==== EXTRACTED DATA ====
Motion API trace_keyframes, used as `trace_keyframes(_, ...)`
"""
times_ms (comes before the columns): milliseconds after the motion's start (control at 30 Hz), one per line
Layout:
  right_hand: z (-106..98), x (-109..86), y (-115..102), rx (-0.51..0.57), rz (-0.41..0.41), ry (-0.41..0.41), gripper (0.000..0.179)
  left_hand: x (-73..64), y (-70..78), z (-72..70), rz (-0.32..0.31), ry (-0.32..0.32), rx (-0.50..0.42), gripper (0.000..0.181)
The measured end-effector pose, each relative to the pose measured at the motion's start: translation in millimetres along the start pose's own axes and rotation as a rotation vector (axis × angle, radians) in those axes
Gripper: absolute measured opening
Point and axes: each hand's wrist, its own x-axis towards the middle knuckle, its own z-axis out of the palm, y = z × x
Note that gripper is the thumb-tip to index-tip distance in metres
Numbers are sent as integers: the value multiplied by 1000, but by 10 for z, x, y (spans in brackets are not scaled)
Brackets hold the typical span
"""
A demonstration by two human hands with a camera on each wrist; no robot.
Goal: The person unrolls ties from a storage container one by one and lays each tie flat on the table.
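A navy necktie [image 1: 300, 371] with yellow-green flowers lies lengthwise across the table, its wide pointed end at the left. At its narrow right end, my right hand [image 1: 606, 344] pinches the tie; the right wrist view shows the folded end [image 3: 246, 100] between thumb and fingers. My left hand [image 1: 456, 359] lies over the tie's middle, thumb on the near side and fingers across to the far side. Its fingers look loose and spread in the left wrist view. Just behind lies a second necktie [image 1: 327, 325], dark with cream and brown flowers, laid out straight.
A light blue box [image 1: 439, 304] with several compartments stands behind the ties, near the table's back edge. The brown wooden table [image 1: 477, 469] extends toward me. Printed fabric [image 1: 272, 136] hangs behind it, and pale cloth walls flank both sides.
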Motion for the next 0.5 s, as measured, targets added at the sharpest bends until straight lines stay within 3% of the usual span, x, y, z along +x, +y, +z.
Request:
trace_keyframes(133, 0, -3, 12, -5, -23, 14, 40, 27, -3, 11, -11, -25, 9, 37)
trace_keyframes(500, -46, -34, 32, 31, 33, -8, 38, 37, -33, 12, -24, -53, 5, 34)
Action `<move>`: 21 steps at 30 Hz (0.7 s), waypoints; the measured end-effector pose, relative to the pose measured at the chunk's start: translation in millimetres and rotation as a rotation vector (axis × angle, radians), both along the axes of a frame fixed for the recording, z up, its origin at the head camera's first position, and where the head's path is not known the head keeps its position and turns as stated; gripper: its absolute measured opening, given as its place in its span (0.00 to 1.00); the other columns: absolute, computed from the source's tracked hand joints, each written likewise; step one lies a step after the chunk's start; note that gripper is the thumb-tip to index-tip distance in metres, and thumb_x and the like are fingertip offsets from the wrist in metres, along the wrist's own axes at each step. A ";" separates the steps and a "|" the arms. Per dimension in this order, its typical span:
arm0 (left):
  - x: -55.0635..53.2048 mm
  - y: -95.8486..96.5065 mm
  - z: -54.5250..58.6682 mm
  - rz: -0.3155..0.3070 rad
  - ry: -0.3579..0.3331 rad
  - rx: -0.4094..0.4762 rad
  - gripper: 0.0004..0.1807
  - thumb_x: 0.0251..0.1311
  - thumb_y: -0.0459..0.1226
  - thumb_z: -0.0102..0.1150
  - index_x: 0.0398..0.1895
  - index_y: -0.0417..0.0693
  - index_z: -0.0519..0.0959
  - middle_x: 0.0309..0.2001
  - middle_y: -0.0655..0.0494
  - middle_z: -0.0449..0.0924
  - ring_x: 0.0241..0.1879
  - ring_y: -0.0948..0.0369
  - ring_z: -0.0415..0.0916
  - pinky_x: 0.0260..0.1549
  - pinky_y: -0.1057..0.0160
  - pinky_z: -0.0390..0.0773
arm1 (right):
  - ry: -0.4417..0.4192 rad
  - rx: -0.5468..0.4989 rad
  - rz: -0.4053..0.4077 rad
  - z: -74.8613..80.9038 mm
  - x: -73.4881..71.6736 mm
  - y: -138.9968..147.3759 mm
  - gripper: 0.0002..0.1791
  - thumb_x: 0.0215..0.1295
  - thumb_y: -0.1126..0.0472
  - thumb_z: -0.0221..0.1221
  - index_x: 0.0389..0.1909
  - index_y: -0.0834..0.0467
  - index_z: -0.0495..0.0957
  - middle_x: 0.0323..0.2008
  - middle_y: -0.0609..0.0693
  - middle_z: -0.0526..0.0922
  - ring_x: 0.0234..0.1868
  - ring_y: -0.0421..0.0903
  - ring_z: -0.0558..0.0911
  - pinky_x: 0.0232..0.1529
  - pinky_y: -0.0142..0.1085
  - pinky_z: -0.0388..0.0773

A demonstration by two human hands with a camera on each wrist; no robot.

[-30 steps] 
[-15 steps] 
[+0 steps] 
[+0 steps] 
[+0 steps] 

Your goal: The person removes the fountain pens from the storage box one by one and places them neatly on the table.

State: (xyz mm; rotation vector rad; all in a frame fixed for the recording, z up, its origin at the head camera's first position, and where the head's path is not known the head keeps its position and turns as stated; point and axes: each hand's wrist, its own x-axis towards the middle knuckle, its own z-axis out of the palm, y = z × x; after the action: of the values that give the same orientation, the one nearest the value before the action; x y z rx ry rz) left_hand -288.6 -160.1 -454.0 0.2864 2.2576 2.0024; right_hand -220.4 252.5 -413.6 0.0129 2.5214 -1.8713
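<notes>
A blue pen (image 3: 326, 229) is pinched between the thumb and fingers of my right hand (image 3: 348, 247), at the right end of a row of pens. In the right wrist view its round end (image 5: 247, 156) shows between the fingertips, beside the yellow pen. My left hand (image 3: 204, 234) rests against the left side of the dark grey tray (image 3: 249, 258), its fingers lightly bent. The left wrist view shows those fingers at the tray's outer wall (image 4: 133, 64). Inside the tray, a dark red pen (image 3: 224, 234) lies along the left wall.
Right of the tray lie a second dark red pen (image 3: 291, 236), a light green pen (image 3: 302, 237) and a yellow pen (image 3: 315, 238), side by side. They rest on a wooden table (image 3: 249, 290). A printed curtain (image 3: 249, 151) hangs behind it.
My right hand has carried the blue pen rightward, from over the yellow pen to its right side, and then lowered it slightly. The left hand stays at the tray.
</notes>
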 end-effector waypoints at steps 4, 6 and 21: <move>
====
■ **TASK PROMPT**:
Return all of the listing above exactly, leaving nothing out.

■ **SOLUTION TO THIS PROBLEM**:
Motion API trace_keyframes, used as `trace_keyframes(_, ...)`
"""
times_ms (comes before the columns): milliseconds after the motion's start (control at 30 Hz), one per line
Layout:
  right_hand: z (-106..98), x (-109..86), y (-115..102), rx (-0.51..0.57), rz (-0.41..0.41), ry (-0.41..0.41), gripper (0.000..0.179)
  left_hand: x (-73..64), y (-70..78), z (-72..70), rz (-0.32..0.31), ry (-0.32..0.32), rx (-0.50..0.42), gripper (0.000..0.181)
The measured end-effector pose, each relative to the pose measured at the motion's start: translation in millimetres along the start pose's own axes and rotation as a rotation vector (axis × angle, radians) in those axes
Gripper: absolute measured opening
Point and axes: each hand's wrist, its own x-axis towards the middle knuckle, its own z-axis out of the palm, y = z × x
Note that gripper is the thumb-tip to index-tip distance in metres
Numbers are sent as integers: the value multiplied by 1000, but by 10 for z, x, y (spans in brackets are not scaled)
Brackets hold the typical span
"""
A demonstration by two human hands with a camera on each wrist; no robot.
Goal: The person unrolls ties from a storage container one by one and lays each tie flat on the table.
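A navy necktie [image 1: 300, 371] with yellow-green flowers lies lengthwise across the table, its wide pointed end at the left. At its narrow right end, my right hand [image 1: 606, 344] pinches the tie; the right wrist view shows the folded end [image 3: 246, 100] between thumb and fingers. My left hand [image 1: 456, 359] lies over the tie's middle, thumb on the near side and fingers across to the far side. Its fingers look loose and spread in the left wrist view. Just behind lies a second necktie [image 1: 327, 325], dark with cream and brown flowers, laid out straight.
A light blue box [image 1: 439, 304] with several compartments stands behind the ties, near the table's back edge. The brown wooden table [image 1: 477, 469] extends toward me. Printed fabric [image 1: 272, 136] hangs behind it, and pale cloth walls flank both sides.
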Motion for the next 0.5 s, as measured, targets added at the sharpest bends until straight lines stay within 3% of the usual span, x, y, z along +x, +y, +z.
Request:
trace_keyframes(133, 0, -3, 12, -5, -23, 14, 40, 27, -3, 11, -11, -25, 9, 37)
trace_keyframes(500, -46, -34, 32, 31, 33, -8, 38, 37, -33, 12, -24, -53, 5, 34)
Action `<move>`: 21 steps at 30 Hz (0.7 s), waypoints; the measured end-effector pose, relative to the pose measured at the chunk's start: translation in millimetres and rotation as a rotation vector (axis × angle, radians), both along the axes of a frame fixed for the recording, z up, its origin at the head camera's first position, and where the head's path is not known the head keeps its position and turns as stated; gripper: its absolute measured opening, given as its place in its span (0.00 to 1.00); the other columns: absolute, computed from the source's tracked hand joints, each written likewise; step one lies a step after the chunk's start; note that gripper is the thumb-tip to index-tip distance in metres, and thumb_x and the like are fingertip offsets from the wrist in metres, along the wrist's own axes at each step. A ";" separates the steps and a "|" the arms. Per dimension in this order, its typical span:
arm0 (left):
  - x: -55.0635..53.2048 mm
  - y: -95.8486..96.5065 mm
  - z: -54.5250..58.6682 mm
  - rz: -0.3155..0.3070 rad
  - ry: -0.3579..0.3331 rad
  - rx: -0.4094..0.4762 rad
  - gripper: 0.0004..0.1807
  - thumb_x: 0.0251..0.1311
  - thumb_y: -0.0459..0.1226
  - thumb_z: -0.0102..0.1150
  - index_x: 0.0398..0.1895
  - index_y: -0.0417..0.0693
  - index_z: -0.0519..0.0959
  - middle_x: 0.0309..0.2001
  - middle_y: -0.0655..0.0494
  - middle_z: -0.0449..0.0924
  - ring_x: 0.0241..0.1879
  - ring_y: -0.0948..0.0369
  - ring_z: -0.0415..0.0916
  - pinky_x: 0.0260..0.1549
  - pinky_y: -0.1057..0.0160
  - pinky_z: -0.0390..0.0773
arm1 (right):
  - ry: -0.4417..0.4192 rad
  - rx: -0.5468..0.4989 rad
  - rz: -0.4053..0.4077 rad
  - z: -74.8613..80.9038 mm
  - x: -73.4881..71.6736 mm
  - y: -138.9968..147.3759 mm
  - gripper: 0.0002..0.1791
  - thumb_x: 0.0215..0.1295
  - thumb_y: -0.1126..0.0472
  - thumb_z: -0.0221..0.1221
  - index_x: 0.0389..0.1909
  - index_y: -0.0834..0.0467
  - index_z: -0.0495..0.0957
  - middle_x: 0.0323..0.2008
  - middle_y: -0.0609..0.0693
  - middle_z: -0.0526..0.0922
  - ring_x: 0.0234..0.1868
  - ring_y: -0.0421..0.0903
  - ring_z: -0.0558..0.0911
  - pinky_x: 0.0232..0.1529
  - pinky_y: -0.0142..0.1085
  - pinky_z: -0.0388..0.0773

A demonstration by two human hands with a camera on each wrist; no robot.

[-30 steps] 
[-15 steps] 
[+0 steps] 
[+0 steps] 
[+0 steps] 

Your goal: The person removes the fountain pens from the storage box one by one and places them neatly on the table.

State: (xyz mm; rotation vector rad; all in a frame fixed for the recording, z up, its origin at the head camera's first position, and where the head's path is not known the head keeps its position and turns as stated; point and axes: each hand's wrist, its own x-axis towards the middle knuckle, its own z-axis out of the palm, y = z × x; after the action: of the values that give the same orientation, the one nearest the value before the action; x y z rx ry rz) left_hand -288.6 -160.1 -454.0 0.2864 2.2576 2.0024; right_hand -220.4 252.5 -413.6 0.0129 2.5214 -1.8713
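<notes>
A blue pen (image 3: 326, 229) is pinched between the thumb and fingers of my right hand (image 3: 348, 247), at the right end of a row of pens. In the right wrist view its round end (image 5: 247, 156) shows between the fingertips, beside the yellow pen. My left hand (image 3: 204, 234) rests against the left side of the dark grey tray (image 3: 249, 258), its fingers lightly bent. The left wrist view shows those fingers at the tray's outer wall (image 4: 133, 64). Inside the tray, a dark red pen (image 3: 224, 234) lies along the left wall.
Right of the tray lie a second dark red pen (image 3: 291, 236), a light green pen (image 3: 302, 237) and a yellow pen (image 3: 315, 238), side by side. They rest on a wooden table (image 3: 249, 290). A printed curtain (image 3: 249, 151) hangs behind it.
My right hand has carried the blue pen rightward, from over the yellow pen to its right side, and then lowered it slightly. The left hand stays at the tray.
</notes>
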 end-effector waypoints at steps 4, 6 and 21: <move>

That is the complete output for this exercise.